[What the task requires] Print the data below exactly as it stands, and keep the pictures out.

[Provided material]
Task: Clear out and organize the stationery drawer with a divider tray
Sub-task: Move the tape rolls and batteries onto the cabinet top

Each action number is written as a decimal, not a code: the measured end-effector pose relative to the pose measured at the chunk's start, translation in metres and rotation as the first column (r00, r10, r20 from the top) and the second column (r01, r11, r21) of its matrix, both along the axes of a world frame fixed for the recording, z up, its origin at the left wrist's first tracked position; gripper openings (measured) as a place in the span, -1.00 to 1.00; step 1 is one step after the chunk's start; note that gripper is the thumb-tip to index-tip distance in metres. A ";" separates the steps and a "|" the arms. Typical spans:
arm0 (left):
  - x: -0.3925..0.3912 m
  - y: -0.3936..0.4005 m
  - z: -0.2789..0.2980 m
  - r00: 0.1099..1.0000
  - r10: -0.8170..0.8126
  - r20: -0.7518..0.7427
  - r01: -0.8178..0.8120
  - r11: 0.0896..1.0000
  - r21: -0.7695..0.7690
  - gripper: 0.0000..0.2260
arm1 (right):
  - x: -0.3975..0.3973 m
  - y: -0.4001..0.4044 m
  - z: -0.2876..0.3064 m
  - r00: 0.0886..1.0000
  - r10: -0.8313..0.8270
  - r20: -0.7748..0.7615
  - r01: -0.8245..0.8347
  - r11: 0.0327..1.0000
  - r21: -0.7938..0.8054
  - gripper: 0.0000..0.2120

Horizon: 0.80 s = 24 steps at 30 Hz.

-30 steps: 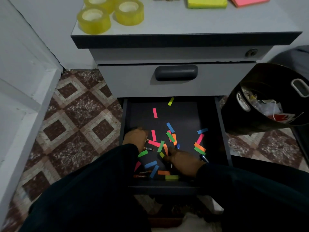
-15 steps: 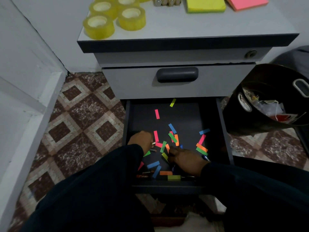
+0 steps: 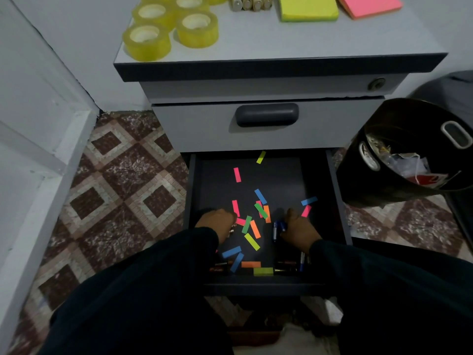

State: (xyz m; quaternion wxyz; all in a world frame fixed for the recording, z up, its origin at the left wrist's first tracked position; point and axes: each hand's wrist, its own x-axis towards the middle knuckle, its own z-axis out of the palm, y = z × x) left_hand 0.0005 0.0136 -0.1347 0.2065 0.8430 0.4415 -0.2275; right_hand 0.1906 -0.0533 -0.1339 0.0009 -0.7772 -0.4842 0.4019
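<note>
— Grip first: right hand is clenched round a couple of blue-ended batteries. Left hand is curled over something small and metallic at its fingertips; can't make out what.

— Any change from a moment back?

— Yes. Right hand slid from the middle of the drawer out to the right side and came up with those batteries. Left has barely moved. So the clear-out is under way, loose items being gathered by the handful.

— What's left inside?

— Coloured paper flags scattered over the floor of it, more batteries along the front wall. No divider tray in sight.

— And elsewhere?

— Tape rolls, sticky pads and a row of batteries already up on the desk. Black bin just right of the drawer, holding crumpled wrappers and scraps.
</note>
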 end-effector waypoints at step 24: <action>0.002 -0.004 -0.002 0.990 0.009 0.141 -0.006 1.000 -0.018 -0.74 | -0.014 -0.003 -0.001 0.818 0.543 0.188 -0.556 0.831 0.019 -0.46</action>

[Written solution]
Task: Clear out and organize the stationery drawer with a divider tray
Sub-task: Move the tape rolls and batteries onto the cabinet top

Each action number is written as a decimal, not a code: the measured end-effector pose relative to the pose measured at the chunk's start, translation in metres and rotation as the first column (r00, r10, r20 from the top) and the second column (r01, r11, r21) of its matrix, both along the axes of a world frame fixed for the recording, z up, its origin at the left wrist's first tracked position; gripper openings (measured) as a place in the span, -1.00 to 1.00; step 1 is one step after the chunk's start; note that gripper is the thumb-tip to index-tip distance in metres. A ";" separates the steps and a "|" the arms. Typical spans:
arm0 (left):
  - x: -0.3925..0.3912 m
  - y: -0.3936..0.4005 m
  - z: -0.2789..0.2980 m
  - r00: 0.1099..1.0000
  - r10: -0.8170..0.8126
  - r20: -0.7518..0.7427
  - r01: -0.8178..0.8120
  - r11: 0.0896..1.0000
  - r21: -0.7695..0.7690
  - gripper: 0.0000..0.2260
arm1 (right):
  - x: -0.3975..0.3973 m
  - y: -0.4001..0.4044 m
  - z: -0.2876..0.3064 m
  - r00: 0.0886..1.0000
  - r10: -0.8313..0.8270
  - r20: -0.7748..0.7615
  - r01: -0.8245..0.8347
  - r11: 0.0327..1.0000
  - r21: -0.7938..0.8054
  - gripper: 0.0000..0.2120

Horizon: 0.80 s = 24 steps at 30 Hz.

-30 steps: 
-15 steps: 
+0 steps: 

State: (xyz m; quaternion wxyz; all in a world frame fixed for the recording, z up, its origin at the left wrist's first tracked position; point and axes: each hand's wrist, its own x-axis towards the middle knuckle, its own z-axis out of the palm, y = z × x) left_hand 0.0005 0.0136 -0.1347 0.2065 0.8430 0.4415 -0.2275; right_hand 0.1906 -0.0533 -0.1339 0.0009 -0.7772 -0.4842 0.4019
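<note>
— Grip first: right hand is clenched round a couple of blue-ended batteries. Left hand is curled over something small and metallic at its fingertips; can't make out what.

— Any change from a moment back?

— Yes. Right hand slid from the middle of the drawer out to the right side and came up with those batteries. Left has barely moved. So the clear-out is under way, loose items being gathered by the handful.

— What's left inside?

— Coloured paper flags scattered over the floor of it, more batteries along the front wall. No divider tray in sight.

— And elsewhere?

— Tape rolls, sticky pads and a row of batteries already up on the desk. Black bin just right of the drawer, holding crumpled wrappers and scraps.
</note>
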 end-effector waypoints at step 24: <action>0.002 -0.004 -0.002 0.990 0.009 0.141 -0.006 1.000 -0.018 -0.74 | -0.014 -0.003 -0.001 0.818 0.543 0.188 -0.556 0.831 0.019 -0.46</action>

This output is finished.